I wanna to extract text (Unicode and ASCII) from pdf files. And do further analyse on the contents before sticking it in an SQL database. Is there any easy way of doing this?
This article on XsPDF.com is what you looking for, check out: Extract Unicode text from PDF in C#.
Answers
After a long search over the internet I couldn't find the article about extracting Unicode from PDF. Therefore, i plan to implement my own function to extract Unicode text from pdf files in C#. Finally, starting from a procedure found into samples of XsPDF library.
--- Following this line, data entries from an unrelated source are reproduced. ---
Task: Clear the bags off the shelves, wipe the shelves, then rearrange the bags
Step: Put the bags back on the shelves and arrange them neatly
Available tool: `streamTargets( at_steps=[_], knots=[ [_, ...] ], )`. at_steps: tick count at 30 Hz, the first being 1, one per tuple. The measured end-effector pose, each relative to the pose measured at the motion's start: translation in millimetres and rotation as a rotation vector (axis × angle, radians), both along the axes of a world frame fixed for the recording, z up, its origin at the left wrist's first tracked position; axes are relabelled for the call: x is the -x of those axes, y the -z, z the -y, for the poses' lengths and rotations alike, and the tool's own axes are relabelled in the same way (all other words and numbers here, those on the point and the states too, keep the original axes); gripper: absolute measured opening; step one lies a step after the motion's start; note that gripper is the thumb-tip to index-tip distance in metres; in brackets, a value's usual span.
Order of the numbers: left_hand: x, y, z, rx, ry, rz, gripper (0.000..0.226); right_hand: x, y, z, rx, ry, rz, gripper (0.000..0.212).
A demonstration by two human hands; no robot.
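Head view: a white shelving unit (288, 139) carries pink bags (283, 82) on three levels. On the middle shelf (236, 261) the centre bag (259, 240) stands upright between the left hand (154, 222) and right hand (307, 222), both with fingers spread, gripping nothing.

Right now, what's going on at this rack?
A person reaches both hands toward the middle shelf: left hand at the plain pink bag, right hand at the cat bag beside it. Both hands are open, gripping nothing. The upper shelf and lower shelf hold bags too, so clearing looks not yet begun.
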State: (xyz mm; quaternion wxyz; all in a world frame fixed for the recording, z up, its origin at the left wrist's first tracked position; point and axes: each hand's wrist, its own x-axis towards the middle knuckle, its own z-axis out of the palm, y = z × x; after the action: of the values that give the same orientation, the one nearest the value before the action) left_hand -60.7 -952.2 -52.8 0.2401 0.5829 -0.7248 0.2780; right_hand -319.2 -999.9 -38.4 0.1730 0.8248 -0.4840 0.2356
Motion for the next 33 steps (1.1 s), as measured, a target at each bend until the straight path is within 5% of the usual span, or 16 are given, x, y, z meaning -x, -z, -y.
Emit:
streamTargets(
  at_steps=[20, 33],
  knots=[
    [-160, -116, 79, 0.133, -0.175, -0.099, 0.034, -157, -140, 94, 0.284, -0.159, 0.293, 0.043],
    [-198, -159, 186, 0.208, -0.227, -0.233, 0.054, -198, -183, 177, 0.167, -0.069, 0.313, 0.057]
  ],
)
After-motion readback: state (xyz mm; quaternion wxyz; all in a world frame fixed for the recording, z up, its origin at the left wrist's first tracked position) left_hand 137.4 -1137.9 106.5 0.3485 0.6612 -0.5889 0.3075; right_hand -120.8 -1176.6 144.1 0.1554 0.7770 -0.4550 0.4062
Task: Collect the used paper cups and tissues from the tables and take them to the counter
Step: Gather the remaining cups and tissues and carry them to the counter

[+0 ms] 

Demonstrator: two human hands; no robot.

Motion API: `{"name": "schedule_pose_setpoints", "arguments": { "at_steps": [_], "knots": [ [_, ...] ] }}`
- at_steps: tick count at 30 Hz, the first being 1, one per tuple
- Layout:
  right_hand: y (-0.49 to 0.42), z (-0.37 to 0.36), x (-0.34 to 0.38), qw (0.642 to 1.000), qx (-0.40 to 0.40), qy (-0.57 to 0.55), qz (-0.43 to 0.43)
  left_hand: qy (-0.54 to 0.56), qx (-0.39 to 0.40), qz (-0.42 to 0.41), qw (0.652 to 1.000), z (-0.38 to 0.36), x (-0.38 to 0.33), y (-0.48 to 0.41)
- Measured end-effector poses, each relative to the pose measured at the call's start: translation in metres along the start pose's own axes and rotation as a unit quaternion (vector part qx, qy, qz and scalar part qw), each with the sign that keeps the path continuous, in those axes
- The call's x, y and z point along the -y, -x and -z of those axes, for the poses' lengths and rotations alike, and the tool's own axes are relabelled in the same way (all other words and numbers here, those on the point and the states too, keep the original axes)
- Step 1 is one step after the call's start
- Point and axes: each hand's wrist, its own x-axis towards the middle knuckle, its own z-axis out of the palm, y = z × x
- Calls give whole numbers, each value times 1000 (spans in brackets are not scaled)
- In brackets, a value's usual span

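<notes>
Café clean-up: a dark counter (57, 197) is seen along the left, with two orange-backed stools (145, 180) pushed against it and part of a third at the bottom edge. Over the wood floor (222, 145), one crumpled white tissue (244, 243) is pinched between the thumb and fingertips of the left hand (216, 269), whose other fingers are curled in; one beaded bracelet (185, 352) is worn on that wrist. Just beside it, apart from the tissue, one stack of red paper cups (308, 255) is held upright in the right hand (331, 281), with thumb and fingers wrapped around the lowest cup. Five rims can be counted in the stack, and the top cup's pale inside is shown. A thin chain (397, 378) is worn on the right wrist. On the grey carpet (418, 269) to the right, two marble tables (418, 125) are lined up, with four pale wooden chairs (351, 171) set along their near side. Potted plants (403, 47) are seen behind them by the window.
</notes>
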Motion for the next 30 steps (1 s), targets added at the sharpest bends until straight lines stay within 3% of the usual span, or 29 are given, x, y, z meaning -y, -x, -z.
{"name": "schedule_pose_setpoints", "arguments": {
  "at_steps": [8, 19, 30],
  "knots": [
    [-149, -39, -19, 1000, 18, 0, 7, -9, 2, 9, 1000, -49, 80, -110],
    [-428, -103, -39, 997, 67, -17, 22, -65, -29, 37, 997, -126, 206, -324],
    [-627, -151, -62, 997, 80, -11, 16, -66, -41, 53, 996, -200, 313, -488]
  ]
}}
I can't guarantee whether this library is suitable for all cases, but during my tests fortunately it was nice.
I've tested some free C# libraries from Google, but there are unexpected formatting errors. For example, some text characters are scrambled. And there are spaces (' ') inside words, between every letter. Even worse, huge blocks of them take up several lines. And I know, you will not want to get the text out of PDF document without line breaks, right? It is extremely frustrating on choosing from multiple libraries and finding out a reliable library.
In case you are processing PDF files with the purpose of extracting Unicode text with well format then I suggest to consider XsPDF PDF text extractor SDK. This is the only one till now works properly with my PDF documents, more stable and with highest accuracy.
Yeah, this is the one I was using, it was pretty good even thought it is not free for commercial purposes. Fortunately, its SDK is reliable and provides competitive price for the product. May have a try.